_Task directions_
Word-for-word transcription: reproduce all of the data, but not the pictures.

*** Opening Working data ***

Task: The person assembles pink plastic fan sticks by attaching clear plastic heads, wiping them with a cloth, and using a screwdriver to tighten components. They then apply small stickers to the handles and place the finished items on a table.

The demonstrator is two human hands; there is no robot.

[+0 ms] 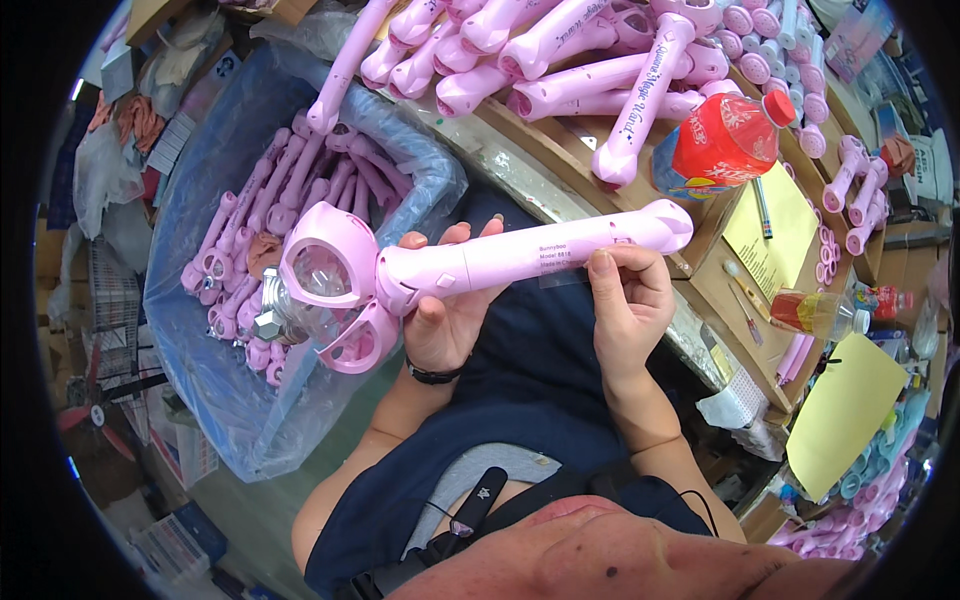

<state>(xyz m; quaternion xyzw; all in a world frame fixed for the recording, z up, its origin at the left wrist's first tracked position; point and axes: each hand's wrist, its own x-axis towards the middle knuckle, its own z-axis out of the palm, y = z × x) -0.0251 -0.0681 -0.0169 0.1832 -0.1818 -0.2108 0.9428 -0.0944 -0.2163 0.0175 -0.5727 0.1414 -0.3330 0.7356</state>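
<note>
A pink plastic toy wand (480,262) lies across my two hands, its head of open rounded loops (330,255) on the left. My left hand (440,330) supports the handle beside the head, palm up, fingers wrapped behind it and thumb in front. A clear sticker (562,272) with small dark print lies against the handle, its lower edge sticking out past the wand. My right hand (635,305) pinches the sticker's right end between thumb and bent fingers, against the handle near its flared tip. The fingertips behind are partly hidden.
A blue plastic-lined bin (270,430) of pink wands stands at left. More wands (560,60) are heaped on the bench above. A red-drink bottle (725,140), a yellow sheet (770,235), a pen (763,208) and a second bottle (815,314) stand or lie at right.
</note>
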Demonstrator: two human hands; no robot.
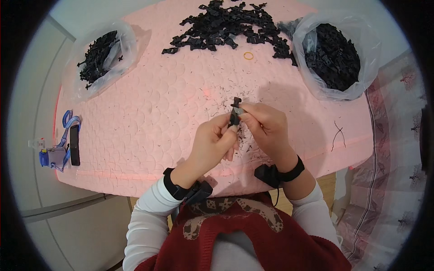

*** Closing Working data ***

_Answer space_
Task: The person assembles pink plastic fan sticks by attaching clear plastic heads, wiping them with a cloth, and using a screwdriver to tighten components. They then apply small stickers to the handles and place the finished items on a table.

The demonstrator is two human hands; there is no robot.

[+0 ms] 

<state>(xyz m; quaternion xyzw; all in a world frame fixed for the recording, z up, its origin at the left wrist's first tracked position; point and axes: each hand's wrist, its own x-axis towards the middle knuckle, its own z-axis out of the palm, y = z × x) -0.0251 -0.0681 -0.0169 0.1832 -0.1818 -0.2108 0.9428 -0.0944 -0.2163 0.0175 -0.5727 0.1414 -0.3330 0.7356</state>
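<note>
A pink plastic toy wand (480,262) lies across my two hands, its head of open rounded loops (330,255) on the left. My left hand (440,330) supports the handle beside the head, palm up, fingers wrapped behind it and thumb in front. A clear sticker (562,272) with small dark print lies against the handle, its lower edge sticking out past the wand. My right hand (635,305) pinches the sticker's right end between thumb and bent fingers, against the handle near its flared tip. The fingertips behind are partly hidden.
A blue plastic-lined bin (270,430) of pink wands stands at left. More wands (560,60) are heaped on the bench above. A red-drink bottle (725,140), a yellow sheet (770,235), a pen (763,208) and a second bottle (815,314) stand or lie at right.
</note>
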Demonstrator: two human hands; no robot.

This concludes the response.